Vejamos os comentários de Plinio Correa de Oliveira a respeito deste santo eremita.
As seguintes
considerações a respeito da festa de São Paulo, primeiro eremita e confessor,
são feitas por Dom Guéranger 1 .
Do fundo de sua caverna, acompanhava as lutas da Igreja
Não
devemos pensar, entretanto, que esta vida passada no deserto, esta contemplação
sobre-humana do objeto da beatitude eterna fizessem Paulo desinteressar-se da
Igreja e de suas lutas gloriosas. Ninguém se encontra seguro de estar no
caminho que conduz à visão e à posse de Deus se não se mantém unido à Esposa
que Cristo escolheu e estabeleceu para ser a coluna e o sustentáculo da
Verdade.
Ora,
entre os filhos da Igreja, aqueles que devem mais estreitamente unir-se e
abraçar-se a seu coração são os contemplativos, porque eles percorrem vias
sublimes e árduas, onde muitos encontram perigo.
Do
fundo de sua caverna, Paulo, esclarecido por uma luz superior, seguia as lutas
da Igreja contra o arianismo.
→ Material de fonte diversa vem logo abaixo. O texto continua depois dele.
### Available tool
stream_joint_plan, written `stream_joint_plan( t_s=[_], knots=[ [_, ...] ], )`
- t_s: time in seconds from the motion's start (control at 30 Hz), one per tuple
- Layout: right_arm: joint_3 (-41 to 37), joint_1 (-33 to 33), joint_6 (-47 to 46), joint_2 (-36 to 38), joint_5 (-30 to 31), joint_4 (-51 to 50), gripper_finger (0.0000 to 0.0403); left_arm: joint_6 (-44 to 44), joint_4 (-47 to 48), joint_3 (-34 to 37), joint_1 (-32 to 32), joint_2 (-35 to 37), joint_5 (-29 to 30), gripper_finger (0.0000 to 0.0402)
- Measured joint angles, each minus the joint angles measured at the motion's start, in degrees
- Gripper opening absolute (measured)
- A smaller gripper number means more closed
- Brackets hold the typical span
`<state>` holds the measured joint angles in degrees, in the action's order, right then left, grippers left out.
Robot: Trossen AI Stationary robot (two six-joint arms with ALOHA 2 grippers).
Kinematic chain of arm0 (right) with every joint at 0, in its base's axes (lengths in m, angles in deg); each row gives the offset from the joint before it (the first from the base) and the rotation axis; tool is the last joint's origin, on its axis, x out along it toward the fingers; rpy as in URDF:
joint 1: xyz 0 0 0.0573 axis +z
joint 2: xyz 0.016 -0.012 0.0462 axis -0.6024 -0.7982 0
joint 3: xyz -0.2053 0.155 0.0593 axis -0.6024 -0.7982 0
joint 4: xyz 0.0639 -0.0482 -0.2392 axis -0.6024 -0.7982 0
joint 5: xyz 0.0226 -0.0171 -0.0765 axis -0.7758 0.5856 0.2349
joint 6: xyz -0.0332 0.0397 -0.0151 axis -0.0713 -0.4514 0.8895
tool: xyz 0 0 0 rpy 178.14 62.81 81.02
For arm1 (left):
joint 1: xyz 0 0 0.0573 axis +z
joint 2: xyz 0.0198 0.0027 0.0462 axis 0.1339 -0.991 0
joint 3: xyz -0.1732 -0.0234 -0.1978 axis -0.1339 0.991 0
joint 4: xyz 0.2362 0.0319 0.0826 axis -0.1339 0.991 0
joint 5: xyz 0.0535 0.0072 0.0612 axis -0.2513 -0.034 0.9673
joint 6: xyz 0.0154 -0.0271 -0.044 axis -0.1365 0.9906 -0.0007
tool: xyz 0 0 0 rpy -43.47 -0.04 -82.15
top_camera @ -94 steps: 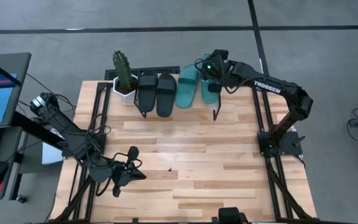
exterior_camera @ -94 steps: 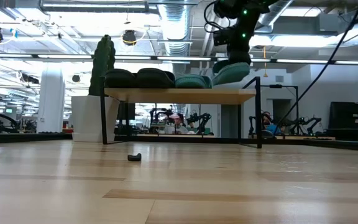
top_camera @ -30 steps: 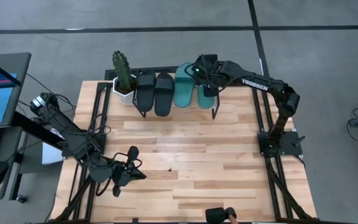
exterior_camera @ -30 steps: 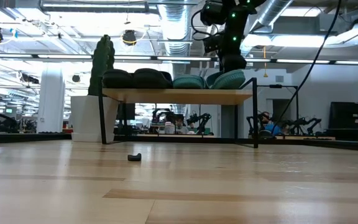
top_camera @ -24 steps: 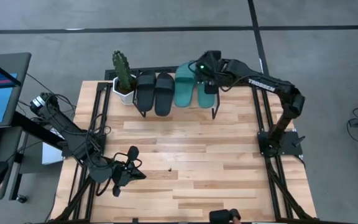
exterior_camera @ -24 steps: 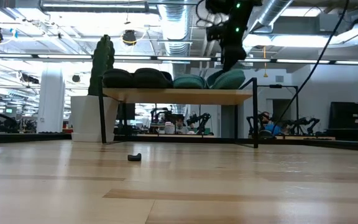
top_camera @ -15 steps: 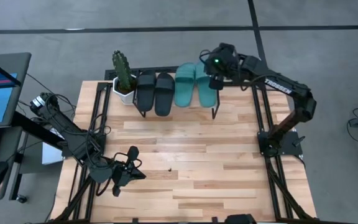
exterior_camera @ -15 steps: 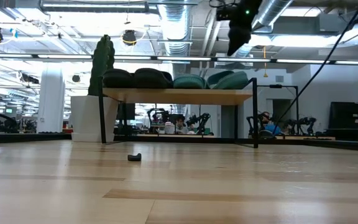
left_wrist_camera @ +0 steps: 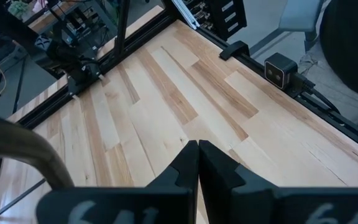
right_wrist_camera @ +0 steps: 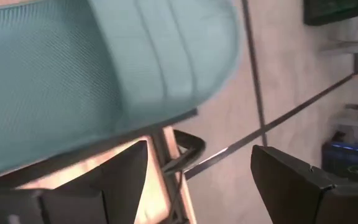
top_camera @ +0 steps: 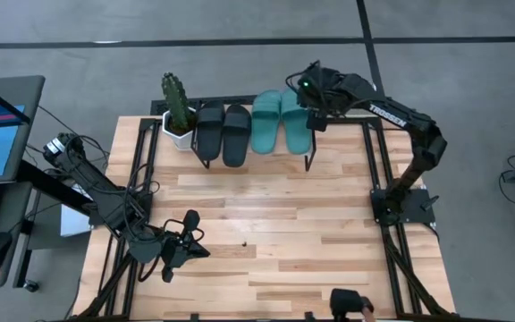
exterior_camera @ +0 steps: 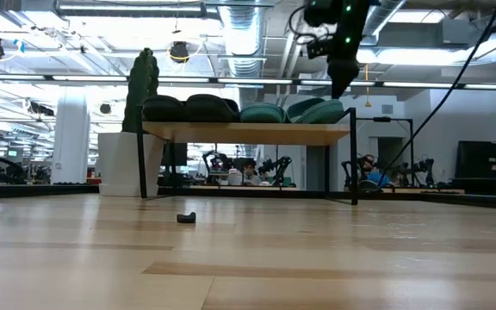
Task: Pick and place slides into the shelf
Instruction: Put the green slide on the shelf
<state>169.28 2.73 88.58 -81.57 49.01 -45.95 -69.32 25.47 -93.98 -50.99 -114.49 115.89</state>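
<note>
The shelf [exterior_camera: 248,133] stands at the table's far edge. On it lie side by side two black slides [top_camera: 210,132] [top_camera: 238,134] and two teal slides [top_camera: 267,121] [top_camera: 295,121], soles on the wood panel. My right gripper [top_camera: 317,112] hangs open and empty over the shelf's right end, above the right teal slide [right_wrist_camera: 73,68]; in the low view it [exterior_camera: 341,84] points down, clear of the slides. My left gripper [top_camera: 202,251] is shut and empty over the near left of the table; it also shows in its wrist view [left_wrist_camera: 197,152].
A cactus [top_camera: 177,100] in a white pot stands at the shelf's left end. A small dark scrap [exterior_camera: 186,217] lies on the table in front of the shelf. A person [left_wrist_camera: 350,56] sits at the table's near edge. The middle of the tabletop [top_camera: 275,215] is bare wood.
My right gripper has come up off the right teal slide and gone a little toward the table's right edge. The slide stays lying on the shelf beside the other teal one.
</note>
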Motion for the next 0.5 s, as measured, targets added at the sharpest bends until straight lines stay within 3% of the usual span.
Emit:
stream_joint_plan(
  t_s=[0.27,0.5],
  knots=[
    [0.0,-0.7,0.4,-5.0,-1.2,0.0,0.0269,0.0,0.0,0.0,0.0,0.0,0.1,0.0002],
    [0.0,-0.7,0.5,-5.0,-2.6,1.7,0.0269,0.0,0.0,0.0,0.0,0.0,0.0,0.0002]
  ],
)
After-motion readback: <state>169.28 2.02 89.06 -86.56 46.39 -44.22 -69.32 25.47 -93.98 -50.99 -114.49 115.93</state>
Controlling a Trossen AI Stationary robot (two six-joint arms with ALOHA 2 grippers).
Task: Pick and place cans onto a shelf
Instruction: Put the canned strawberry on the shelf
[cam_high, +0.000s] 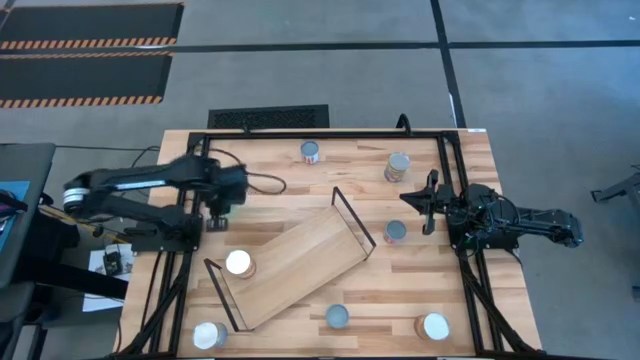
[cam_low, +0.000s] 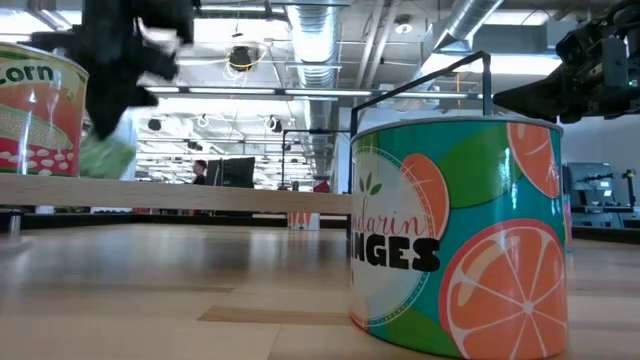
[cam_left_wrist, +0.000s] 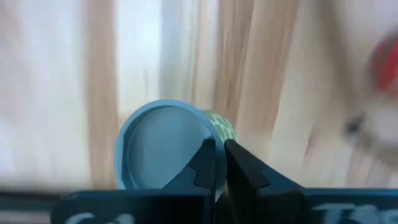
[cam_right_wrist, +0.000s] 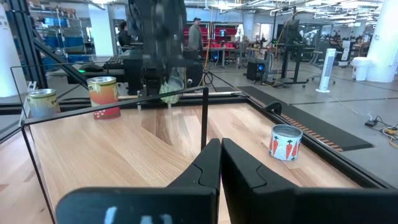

Ele se mantinha unido aos defensores do Verbo
Substancial ao Pai e, a fim de mostrar sua simpatia por Santo Atanásio, o
valente atleta da Fé, Paulo Eremita pediu a Santo Antão, a quem deixava sua
túnica de folhas de palmeira, para enterrá-lo com uma manta que lhe fora dada
de presente pelo Patriarca de Alexandria, que amava ternamente o Santo Abade.
Neste trecho, Dom
Guéranger põe em foco o seguinte aspecto da nobreza do estado eremítico:
Ao eremita, vivendo no
deserto e entregue essencialmente a considerações elevadas, parecem alheias a
movimentação das paixões humanas e, portanto, também a luta do bem contra o mal
e da verdade contra o erro . Quer dizer, o combate das paixões ordenadas
orientadas pela razão, contra as paixões desordenadas dirigidas pelo demônio .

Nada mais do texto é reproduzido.